# PROBLEM DETAILS
Take the records below and print them verbatim up to and including the line that carries "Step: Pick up".

# PROVIDED DATA
#####
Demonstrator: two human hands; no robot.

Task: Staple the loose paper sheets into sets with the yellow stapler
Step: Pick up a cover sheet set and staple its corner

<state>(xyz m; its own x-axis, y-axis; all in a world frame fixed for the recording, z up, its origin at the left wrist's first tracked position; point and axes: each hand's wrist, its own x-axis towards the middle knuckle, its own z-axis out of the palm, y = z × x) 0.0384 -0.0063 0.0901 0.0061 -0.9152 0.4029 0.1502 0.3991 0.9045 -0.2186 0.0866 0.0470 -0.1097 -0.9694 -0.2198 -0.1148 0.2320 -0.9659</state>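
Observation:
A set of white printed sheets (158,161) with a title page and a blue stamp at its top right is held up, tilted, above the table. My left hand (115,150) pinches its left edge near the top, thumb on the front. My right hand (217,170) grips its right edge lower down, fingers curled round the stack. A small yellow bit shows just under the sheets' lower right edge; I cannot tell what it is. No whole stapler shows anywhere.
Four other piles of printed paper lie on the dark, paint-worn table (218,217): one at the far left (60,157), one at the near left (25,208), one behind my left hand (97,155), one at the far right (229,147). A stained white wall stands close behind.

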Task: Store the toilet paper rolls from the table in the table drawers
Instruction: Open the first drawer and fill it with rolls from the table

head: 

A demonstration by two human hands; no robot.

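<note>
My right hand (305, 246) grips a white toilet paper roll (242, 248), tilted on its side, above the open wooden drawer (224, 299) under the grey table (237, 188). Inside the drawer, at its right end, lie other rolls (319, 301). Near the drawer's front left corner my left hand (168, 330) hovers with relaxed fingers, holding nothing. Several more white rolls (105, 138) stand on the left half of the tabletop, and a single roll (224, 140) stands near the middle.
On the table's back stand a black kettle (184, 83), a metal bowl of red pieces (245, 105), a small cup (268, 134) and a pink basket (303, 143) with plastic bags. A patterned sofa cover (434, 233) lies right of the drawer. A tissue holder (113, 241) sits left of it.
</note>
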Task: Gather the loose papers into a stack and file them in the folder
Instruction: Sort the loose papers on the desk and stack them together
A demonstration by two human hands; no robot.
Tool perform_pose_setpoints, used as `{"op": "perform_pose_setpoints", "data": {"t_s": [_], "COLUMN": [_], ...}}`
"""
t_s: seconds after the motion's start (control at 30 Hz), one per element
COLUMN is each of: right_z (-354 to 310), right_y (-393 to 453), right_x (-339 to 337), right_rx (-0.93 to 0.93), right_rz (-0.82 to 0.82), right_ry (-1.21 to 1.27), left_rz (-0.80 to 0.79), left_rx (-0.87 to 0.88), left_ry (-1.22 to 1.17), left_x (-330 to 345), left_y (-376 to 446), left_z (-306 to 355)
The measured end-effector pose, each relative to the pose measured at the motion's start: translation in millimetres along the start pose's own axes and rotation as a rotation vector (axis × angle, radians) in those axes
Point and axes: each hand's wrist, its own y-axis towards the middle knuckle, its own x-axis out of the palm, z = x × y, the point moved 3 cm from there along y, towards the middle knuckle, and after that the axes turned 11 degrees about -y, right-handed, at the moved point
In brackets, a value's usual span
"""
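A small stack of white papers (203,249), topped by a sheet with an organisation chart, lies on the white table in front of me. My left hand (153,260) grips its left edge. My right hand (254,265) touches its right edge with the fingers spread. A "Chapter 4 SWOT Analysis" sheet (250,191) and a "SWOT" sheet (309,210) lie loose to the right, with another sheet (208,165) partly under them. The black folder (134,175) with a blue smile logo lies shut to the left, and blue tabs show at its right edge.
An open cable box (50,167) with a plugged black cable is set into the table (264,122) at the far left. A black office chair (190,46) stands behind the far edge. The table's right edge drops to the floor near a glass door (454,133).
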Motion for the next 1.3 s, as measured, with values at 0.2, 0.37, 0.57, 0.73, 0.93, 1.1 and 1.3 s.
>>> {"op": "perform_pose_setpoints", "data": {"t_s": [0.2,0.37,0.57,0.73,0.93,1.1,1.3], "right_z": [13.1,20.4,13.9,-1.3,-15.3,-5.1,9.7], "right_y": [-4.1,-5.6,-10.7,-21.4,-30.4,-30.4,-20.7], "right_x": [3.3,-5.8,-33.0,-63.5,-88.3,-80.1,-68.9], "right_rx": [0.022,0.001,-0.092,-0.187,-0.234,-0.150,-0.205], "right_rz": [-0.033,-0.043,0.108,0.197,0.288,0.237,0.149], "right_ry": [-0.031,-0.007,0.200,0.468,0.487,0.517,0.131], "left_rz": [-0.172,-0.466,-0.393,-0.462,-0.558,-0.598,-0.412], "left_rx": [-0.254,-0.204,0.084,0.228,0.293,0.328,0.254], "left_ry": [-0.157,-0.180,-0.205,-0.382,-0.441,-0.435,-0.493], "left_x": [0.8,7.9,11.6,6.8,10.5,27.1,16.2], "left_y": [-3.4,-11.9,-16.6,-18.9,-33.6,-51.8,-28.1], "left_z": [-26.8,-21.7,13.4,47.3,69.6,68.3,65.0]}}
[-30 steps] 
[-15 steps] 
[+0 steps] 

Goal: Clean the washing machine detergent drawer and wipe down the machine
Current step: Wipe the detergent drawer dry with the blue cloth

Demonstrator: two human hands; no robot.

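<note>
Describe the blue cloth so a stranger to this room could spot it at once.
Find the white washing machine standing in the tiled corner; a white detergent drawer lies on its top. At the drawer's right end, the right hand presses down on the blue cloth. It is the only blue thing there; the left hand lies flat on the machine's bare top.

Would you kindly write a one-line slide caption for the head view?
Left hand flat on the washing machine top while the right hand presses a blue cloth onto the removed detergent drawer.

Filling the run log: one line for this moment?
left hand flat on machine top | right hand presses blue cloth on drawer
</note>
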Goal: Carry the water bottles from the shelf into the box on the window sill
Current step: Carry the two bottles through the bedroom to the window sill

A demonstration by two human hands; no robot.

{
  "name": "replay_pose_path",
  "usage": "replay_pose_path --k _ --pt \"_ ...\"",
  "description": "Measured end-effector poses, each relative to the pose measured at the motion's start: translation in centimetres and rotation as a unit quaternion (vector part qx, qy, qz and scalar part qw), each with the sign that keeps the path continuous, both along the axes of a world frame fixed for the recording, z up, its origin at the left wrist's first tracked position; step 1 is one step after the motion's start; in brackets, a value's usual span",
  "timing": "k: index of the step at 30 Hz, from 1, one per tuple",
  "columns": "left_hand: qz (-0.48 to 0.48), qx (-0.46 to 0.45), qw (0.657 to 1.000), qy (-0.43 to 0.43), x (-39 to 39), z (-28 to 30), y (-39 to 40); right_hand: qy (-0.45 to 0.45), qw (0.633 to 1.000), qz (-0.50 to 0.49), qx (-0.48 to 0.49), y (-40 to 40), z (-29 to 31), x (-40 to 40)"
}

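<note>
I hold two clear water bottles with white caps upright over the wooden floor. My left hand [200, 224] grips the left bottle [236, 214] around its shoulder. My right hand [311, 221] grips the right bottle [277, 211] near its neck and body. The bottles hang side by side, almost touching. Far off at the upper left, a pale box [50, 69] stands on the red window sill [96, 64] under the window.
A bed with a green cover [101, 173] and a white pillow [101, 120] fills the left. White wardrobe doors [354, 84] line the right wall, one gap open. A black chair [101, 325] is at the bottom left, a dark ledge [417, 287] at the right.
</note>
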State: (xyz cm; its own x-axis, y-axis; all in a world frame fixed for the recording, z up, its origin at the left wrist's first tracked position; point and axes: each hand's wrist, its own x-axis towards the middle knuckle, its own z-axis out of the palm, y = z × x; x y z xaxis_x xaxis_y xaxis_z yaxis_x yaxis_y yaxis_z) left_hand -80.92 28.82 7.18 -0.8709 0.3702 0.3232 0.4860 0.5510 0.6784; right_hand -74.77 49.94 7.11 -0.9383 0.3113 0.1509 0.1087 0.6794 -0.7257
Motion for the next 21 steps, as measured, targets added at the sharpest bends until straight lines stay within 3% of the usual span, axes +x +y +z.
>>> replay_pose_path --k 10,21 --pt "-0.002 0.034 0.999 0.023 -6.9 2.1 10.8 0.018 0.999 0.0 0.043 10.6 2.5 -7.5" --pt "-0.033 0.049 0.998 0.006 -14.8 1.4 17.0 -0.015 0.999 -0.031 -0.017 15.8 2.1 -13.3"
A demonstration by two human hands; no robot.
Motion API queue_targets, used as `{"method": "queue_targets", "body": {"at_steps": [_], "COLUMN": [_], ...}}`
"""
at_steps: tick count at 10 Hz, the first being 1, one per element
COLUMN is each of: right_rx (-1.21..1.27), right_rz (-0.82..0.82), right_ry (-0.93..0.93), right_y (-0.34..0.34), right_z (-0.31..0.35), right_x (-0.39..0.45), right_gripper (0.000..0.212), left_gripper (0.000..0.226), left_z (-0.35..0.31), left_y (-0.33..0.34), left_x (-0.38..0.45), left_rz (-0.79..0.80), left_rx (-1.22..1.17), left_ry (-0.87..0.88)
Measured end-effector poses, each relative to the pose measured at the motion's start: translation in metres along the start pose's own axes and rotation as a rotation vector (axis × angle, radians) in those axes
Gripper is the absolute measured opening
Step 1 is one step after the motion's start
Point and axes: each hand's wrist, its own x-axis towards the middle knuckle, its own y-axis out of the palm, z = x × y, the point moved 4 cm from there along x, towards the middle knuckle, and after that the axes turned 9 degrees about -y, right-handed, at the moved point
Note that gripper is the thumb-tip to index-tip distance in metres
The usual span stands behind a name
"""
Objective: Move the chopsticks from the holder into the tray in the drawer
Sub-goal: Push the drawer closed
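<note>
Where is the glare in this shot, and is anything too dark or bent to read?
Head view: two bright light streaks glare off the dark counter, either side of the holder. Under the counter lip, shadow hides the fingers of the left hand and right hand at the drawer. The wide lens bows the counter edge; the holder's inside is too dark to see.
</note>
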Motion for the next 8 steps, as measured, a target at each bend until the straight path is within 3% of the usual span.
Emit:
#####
# ANSWER AREA
Demonstrator: two human hands; no robot.

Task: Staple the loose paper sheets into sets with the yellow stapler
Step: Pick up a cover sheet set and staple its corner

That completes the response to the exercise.